De facto, os portugueses lutaram por Timor, como por uma causa, e os timorenses perceberam que Portugal seria o seu grande aliado neste processo todo até à independência. Creio que conseguimos todos, portugueses e timorenses, alcançar a nossa redenção.
Nessa redenção há esta ideia de vida que nasce a partir de uma semente. Talvez daí venha a ideia do título deste livro “O Plantador de Abóboras”?
Nós, os timorenses, os nossos sonhos, são coisas muito básicas. Todos nós gostaríamos de ter um terreno para plantar abóboras. Na abóbora, nós comemos tudo! Comemos os rebentos, as folhas, as flores e o fruto. Toda a gente tem no seu imaginário plantar abóboras!
Cito, por exemplo, a dada altura quando houve um jornalista português perguntou ao Xanana Gusmão o que é que ele iria fazer quando acabasse a sua missão no desempenho da sua tarefa de libertar a Pátria. E ele disse assim: “Vou plantar abóboras!” Foi uma frase tremenda, porque a abóbora está no imaginário de todos os timorenses. Com a abóbora podemos ver o fruto do nosso trabalho. Esperamos que o petróleo, ou algo, venha resolver o problema de nos alimentar. Então há essa alegoria, de que nós com o trabalho podemos alimentarmo-nos.
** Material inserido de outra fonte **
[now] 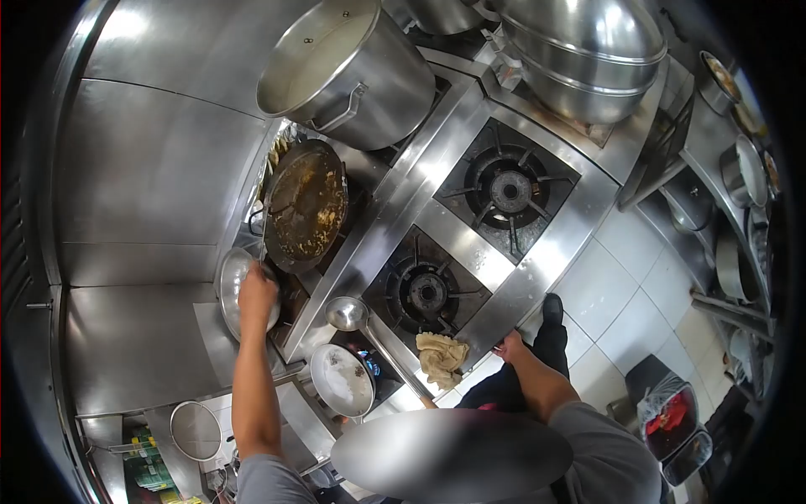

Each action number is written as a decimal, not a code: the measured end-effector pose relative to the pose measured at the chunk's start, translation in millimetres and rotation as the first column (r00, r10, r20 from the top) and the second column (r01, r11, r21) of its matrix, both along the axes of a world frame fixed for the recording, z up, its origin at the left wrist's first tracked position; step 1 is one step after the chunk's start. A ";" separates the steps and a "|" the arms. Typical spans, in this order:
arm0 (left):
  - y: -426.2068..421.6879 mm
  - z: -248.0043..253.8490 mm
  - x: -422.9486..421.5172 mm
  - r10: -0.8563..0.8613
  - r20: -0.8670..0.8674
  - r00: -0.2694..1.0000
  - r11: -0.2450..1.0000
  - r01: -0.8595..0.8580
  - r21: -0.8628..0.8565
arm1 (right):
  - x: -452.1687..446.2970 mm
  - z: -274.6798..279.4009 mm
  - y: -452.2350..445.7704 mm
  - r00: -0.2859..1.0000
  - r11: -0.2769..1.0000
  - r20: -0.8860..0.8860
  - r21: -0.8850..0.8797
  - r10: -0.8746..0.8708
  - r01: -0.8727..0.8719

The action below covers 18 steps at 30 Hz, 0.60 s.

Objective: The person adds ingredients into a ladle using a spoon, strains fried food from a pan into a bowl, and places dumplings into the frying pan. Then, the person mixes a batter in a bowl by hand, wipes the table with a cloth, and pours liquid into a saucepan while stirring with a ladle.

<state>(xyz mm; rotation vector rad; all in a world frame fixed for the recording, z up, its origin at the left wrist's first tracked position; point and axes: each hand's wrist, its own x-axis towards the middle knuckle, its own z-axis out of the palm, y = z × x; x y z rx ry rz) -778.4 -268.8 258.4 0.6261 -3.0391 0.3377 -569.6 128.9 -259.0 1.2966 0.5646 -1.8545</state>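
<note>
Bowl of shiny metal (228, 286) lies beneath the curled left hand (257, 292), though what it grips I cannot tell. Rightward come a food-flecked wok (307, 202), a ladle (347, 314), a crumpled cloth (442, 359) and the right hand (509, 345) by the stove's edge (525, 304), its hold unclear.
</note>
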 end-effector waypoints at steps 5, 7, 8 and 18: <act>36.0 8.5 31.1 0.076 0.089 0.993 0.981 -0.058 -0.184 | -5.8 -1.3 9.9 0.990 0.989 -0.031 -0.052 0.136 -0.137; 31.5 10.4 43.5 0.038 0.098 0.994 0.978 -0.017 -0.209 | -10.4 6.6 20.0 0.970 0.969 -0.032 -0.053 0.241 -0.242; 22.4 11.5 49.9 -0.009 0.062 0.998 0.979 0.021 -0.203 | -11.0 19.3 33.1 0.936 0.939 -0.076 -0.011 0.343 -0.345; -108.4 50.2 27.6 0.000 -0.196 0.981 0.999 -0.009 -0.047 | 23.1 24.5 250.1 0.823 0.763 -0.072 0.428 0.563 -0.485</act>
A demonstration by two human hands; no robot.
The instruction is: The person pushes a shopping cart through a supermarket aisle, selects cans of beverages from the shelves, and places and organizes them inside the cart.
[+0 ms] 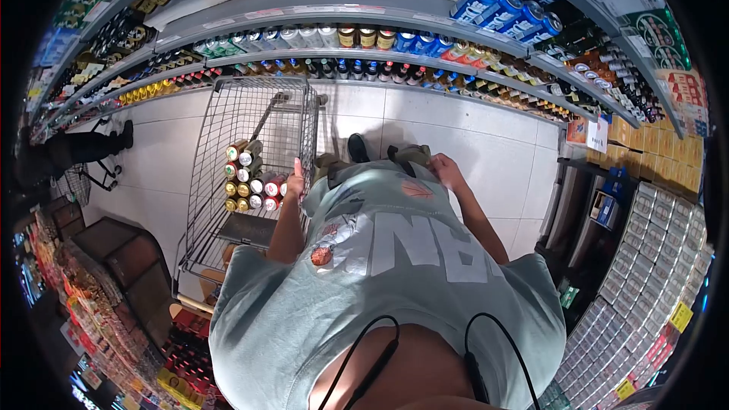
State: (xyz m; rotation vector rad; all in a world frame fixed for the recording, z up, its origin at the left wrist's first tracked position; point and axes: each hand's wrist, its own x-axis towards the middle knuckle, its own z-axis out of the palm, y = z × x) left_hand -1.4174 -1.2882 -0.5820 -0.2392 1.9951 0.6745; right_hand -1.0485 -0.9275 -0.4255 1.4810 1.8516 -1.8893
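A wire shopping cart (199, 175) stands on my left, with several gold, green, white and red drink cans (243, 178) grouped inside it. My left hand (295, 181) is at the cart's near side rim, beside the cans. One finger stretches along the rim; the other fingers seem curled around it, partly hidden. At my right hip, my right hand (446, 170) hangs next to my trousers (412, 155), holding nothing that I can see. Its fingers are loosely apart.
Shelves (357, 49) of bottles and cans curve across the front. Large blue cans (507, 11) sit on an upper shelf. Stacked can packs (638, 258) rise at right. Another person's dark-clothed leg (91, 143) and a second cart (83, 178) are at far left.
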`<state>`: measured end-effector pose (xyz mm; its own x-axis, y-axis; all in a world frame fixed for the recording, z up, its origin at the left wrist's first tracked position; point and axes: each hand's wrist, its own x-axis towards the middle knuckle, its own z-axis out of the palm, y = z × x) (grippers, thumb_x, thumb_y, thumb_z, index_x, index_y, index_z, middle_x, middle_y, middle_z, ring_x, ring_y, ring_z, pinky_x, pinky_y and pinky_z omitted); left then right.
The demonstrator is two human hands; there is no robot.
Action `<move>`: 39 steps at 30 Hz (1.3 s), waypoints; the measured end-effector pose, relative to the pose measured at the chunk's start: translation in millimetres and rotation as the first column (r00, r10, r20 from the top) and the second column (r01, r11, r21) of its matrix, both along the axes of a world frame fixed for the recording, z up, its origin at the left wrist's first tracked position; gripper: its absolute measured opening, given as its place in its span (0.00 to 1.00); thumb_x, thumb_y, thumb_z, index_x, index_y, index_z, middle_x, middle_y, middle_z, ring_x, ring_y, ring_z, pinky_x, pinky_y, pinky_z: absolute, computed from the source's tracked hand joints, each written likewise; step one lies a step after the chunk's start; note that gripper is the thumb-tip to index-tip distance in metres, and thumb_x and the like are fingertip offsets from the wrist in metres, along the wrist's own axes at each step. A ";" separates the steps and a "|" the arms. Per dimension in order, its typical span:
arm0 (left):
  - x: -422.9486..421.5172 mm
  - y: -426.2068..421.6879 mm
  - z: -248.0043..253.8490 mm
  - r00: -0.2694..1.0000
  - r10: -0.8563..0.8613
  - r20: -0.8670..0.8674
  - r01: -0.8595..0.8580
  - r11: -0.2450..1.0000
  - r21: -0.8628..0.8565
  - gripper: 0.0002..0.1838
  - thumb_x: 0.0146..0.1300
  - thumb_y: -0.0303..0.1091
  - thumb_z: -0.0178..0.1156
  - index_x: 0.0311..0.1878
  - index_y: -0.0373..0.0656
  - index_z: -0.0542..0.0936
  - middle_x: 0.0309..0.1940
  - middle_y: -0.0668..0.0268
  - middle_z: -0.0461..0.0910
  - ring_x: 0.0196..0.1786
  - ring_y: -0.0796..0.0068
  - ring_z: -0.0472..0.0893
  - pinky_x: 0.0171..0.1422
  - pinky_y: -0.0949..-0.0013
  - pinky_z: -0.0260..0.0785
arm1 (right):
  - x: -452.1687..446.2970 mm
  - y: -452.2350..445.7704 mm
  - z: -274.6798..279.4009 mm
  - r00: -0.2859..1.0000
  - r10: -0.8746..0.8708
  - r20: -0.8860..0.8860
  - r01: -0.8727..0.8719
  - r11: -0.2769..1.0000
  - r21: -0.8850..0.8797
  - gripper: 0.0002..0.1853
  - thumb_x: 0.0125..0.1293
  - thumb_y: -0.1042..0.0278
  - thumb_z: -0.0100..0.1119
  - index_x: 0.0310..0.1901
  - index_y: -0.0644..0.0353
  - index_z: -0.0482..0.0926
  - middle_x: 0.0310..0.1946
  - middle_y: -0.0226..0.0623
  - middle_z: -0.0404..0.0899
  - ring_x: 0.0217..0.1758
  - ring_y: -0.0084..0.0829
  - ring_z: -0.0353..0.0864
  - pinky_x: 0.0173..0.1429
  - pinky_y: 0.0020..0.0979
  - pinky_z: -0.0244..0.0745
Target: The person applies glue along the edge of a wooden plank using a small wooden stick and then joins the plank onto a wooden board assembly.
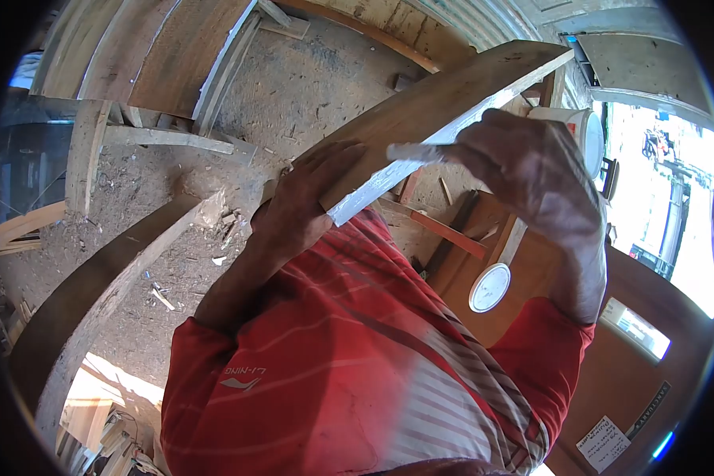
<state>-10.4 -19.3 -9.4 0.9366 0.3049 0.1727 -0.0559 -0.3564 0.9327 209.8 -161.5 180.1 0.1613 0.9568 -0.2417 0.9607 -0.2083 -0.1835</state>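
Observation:
A long curved wooden board slants up from my chest toward the upper right. White, wet-looking coating covers its narrow edge facing right. My left hand grips the board near its lower end, with fingers laid over the broad face. In my right hand, closed fingers hold a pale thin stick, its whitish tip over the board near the coated edge. Whether the stick is a brush or a plain strip, I cannot tell.
Another curved board stands at the left. Planks lie together at the upper left. Wood scraps litter the dirt floor. On the right are a white bucket, a round white lid and a brown wooden panel.

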 end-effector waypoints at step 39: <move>12.9 29.8 10.0 0.984 0.118 -0.133 -0.136 0.982 -0.131 0.21 0.68 0.27 0.70 0.63 0.34 0.80 0.48 0.55 0.88 0.49 0.69 0.87 0.56 0.65 0.80 | 15.3 -48.4 -160.7 0.606 -0.509 -0.611 0.775 0.205 0.598 0.08 0.74 0.76 0.61 0.52 0.64 0.82 0.33 0.39 0.82 0.35 0.27 0.83 0.40 0.33 0.77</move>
<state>2.5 10.5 0.6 0.9002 0.4355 0.0052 0.1007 -0.2198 0.9703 225.0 -209.8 19.5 0.8824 0.3160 0.3485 0.4540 -0.3781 -0.8068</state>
Mas isso não tem acontecido, nomeadamente na questão do petróleo. Não tem tido os frutos esperados?
O país tem um solo magnífico que pode produzir tudo, portanto, há que investir na agricultura e nas coisas básicas que podem sustentar as pessoas. Um país não pode ficar nas mãos dos outros.
As explorações de petróleo estão nas mãos dos australianos, das companhias petrolíferas. O que podemos fazer? Aproveitar esses proveitos do petróleo para investir no território, sobretudo nas coisas que possam produzir frutos, sobretudo na educação. Timor tem falta de quadros, é preciso investir na educação para formar quadros que possam administrar o país no futuro.
Os seus livros escritos em português são as suas “abóboras”? Como está o ensino de língua portuguesa em Timor-Leste com a pandemia?
Creio que as coisas estão a avançar. Creio que em breve vão seguir para Timor mais professores de língua portuguesa que vão trabalhar com professores timorenses para fazer a reintrodução da língua portuguesa. Houve um problema: por causa da pandemia, muitos desses professores regressaram a Portugal, mas muitos também continuaram ficaram lá e continuaram a fazer esse magnifico trabalho.
Creio que tem faltado, da parte do Estado timorense, uma vontade política de assumir “Vamos desenvolver sobretudo a educação!”. Ficou aquém das expetativas. Esta é uma das grandes desilusões deste livro.
Timor não soube ou não sabe aproveitar os seus recursos?
Fala dessa desilusão de não termos aproveitado toda essa riqueza que temos para incentivar a educação, a saúde e outras atividades como a agricultura para desenvolver o país. Nós não podemos passar toda a vida a recriminar o colonialismo e as ocupações por aquilo que se passa neste momento em Timor. Tiveram, de facto, influência, mas neste momento somos nós que temos o poder para desenvolver Timor e acima de tudo, temos dinheiro, muito, muito dinheiro!